**Collected data entries:**
——

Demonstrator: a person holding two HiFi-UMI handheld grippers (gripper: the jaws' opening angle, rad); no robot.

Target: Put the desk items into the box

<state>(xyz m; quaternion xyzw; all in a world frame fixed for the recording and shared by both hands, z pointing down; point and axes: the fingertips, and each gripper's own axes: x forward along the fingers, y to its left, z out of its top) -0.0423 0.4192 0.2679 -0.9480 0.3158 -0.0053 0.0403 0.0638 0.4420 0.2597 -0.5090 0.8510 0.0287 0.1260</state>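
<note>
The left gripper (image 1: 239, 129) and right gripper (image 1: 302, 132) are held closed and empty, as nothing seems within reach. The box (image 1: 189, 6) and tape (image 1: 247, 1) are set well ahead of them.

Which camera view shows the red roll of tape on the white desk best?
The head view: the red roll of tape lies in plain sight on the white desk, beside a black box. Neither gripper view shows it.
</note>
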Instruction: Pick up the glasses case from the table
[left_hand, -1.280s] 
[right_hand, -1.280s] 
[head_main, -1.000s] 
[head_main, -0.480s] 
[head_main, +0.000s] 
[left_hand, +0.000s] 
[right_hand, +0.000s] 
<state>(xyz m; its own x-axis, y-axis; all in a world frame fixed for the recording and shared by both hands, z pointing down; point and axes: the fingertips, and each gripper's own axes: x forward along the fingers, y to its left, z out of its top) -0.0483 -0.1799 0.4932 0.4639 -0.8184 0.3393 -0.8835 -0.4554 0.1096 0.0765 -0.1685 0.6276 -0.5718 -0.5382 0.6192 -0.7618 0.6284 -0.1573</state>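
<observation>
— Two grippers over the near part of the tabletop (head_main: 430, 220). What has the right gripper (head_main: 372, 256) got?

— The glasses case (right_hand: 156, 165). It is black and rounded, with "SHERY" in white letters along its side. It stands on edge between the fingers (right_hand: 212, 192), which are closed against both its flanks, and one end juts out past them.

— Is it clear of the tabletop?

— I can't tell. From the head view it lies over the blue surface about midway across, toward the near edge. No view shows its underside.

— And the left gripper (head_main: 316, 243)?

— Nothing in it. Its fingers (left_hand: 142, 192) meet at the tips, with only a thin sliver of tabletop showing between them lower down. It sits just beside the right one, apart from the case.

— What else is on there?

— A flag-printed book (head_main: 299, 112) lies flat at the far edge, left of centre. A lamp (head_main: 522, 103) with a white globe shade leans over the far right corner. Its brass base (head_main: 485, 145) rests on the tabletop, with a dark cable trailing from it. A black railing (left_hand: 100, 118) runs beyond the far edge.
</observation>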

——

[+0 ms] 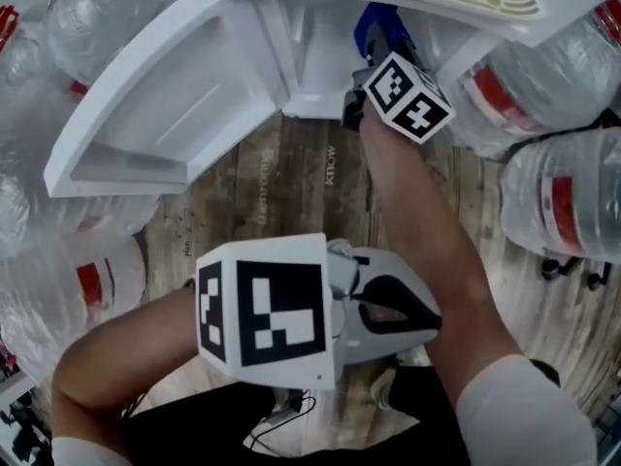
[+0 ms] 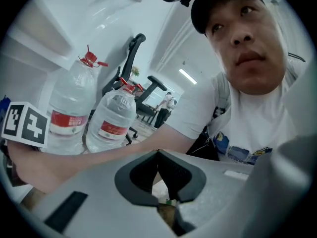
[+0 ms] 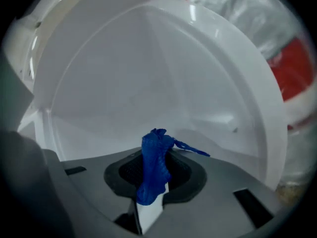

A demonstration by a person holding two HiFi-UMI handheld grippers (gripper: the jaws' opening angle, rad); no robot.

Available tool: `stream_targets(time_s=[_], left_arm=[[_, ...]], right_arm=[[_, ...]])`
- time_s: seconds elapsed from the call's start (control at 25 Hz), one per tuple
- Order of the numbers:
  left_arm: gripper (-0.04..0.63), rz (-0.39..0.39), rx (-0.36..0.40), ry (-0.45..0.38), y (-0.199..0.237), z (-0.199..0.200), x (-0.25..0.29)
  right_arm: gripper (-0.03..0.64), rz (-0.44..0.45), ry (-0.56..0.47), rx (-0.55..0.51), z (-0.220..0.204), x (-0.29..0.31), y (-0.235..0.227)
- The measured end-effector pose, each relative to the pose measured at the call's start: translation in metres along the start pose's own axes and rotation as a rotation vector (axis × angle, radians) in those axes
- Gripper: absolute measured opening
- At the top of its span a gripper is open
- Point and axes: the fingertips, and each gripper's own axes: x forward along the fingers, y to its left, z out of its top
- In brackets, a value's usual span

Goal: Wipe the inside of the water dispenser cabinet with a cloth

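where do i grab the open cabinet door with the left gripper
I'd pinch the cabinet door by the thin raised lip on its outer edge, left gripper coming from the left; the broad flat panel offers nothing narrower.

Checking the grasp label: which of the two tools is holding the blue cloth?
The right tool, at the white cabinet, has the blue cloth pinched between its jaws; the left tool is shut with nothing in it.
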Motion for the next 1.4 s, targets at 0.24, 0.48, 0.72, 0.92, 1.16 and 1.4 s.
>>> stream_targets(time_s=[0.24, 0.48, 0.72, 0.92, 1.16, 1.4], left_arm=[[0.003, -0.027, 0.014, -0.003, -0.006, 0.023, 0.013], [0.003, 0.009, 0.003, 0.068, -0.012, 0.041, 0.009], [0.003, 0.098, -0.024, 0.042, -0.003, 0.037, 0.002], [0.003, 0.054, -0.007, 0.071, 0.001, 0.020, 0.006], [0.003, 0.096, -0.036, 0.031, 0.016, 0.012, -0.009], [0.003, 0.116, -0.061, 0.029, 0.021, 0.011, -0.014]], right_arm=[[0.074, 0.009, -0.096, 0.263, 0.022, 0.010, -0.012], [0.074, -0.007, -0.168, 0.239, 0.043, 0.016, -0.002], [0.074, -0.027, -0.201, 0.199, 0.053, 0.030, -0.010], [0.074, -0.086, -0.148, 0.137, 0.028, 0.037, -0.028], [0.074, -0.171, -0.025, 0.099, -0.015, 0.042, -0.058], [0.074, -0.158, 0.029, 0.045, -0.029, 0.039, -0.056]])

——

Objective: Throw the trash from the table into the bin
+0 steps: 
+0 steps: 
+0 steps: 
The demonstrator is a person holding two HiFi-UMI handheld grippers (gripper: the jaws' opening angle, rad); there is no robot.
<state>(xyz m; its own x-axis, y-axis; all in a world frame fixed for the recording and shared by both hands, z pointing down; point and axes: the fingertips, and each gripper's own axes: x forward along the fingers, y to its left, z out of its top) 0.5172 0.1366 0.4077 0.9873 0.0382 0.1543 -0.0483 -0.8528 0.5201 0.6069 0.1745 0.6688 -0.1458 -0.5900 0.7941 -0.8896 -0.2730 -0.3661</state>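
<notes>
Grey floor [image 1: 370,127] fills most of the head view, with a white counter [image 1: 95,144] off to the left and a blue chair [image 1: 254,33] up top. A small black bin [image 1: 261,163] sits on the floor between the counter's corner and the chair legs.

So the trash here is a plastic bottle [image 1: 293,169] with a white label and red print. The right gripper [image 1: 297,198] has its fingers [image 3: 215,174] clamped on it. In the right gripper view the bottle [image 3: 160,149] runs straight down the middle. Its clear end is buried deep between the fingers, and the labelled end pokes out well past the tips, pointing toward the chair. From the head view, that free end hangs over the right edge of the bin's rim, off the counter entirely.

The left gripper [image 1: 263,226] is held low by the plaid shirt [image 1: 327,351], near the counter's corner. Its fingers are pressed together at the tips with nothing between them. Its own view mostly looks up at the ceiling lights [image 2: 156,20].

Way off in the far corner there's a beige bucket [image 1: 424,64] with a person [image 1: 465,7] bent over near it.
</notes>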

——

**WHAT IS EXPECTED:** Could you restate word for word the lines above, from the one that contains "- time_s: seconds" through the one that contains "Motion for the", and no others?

**WRITTEN RESPONSE:**
- time_s: seconds elapsed from the call's start (control at 25 Hz), one per tuple
- Order of the numbers:
  left_arm: gripper (-0.04..0.63), rz (-0.39..0.39), rx (-0.36..0.40), ry (-0.45..0.38), y (-0.199..0.237), z (-0.199..0.200), x (-0.25..0.29)
  right_arm: gripper (-0.03..0.64), rz (-0.44..0.45), ry (-0.56..0.47), rx (-0.55..0.51), z (-0.220..0.204), x (-0.29..0.31), y (-0.235..0.227)
- The measured end-effector pose, each relative to the pose measured at the call's start: translation in metres along the start pose's own axes and rotation as a rotation vector (axis × angle, radians) in those axes
- Gripper: absolute measured opening
- At the top of its span a gripper is open
- Point and axes: the fingertips, and each gripper's own axes: x forward along the fingers, y to its left, z out of its top
- In brackets, a value's usual span

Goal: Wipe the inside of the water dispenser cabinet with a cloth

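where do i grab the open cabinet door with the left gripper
I'd pinch the cabinet door by the thin raised lip on its outer edge, left gripper coming from the left; the broad flat panel offers nothing narrower.

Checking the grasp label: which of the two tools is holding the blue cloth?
The right tool, at the white cabinet, has the blue cloth pinched between its jaws; the left tool is shut with nothing in it.
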Motion for the next 1.4 s, targets at 0.24, 0.48, 0.72, 0.92, 1.16 and 1.4 s.

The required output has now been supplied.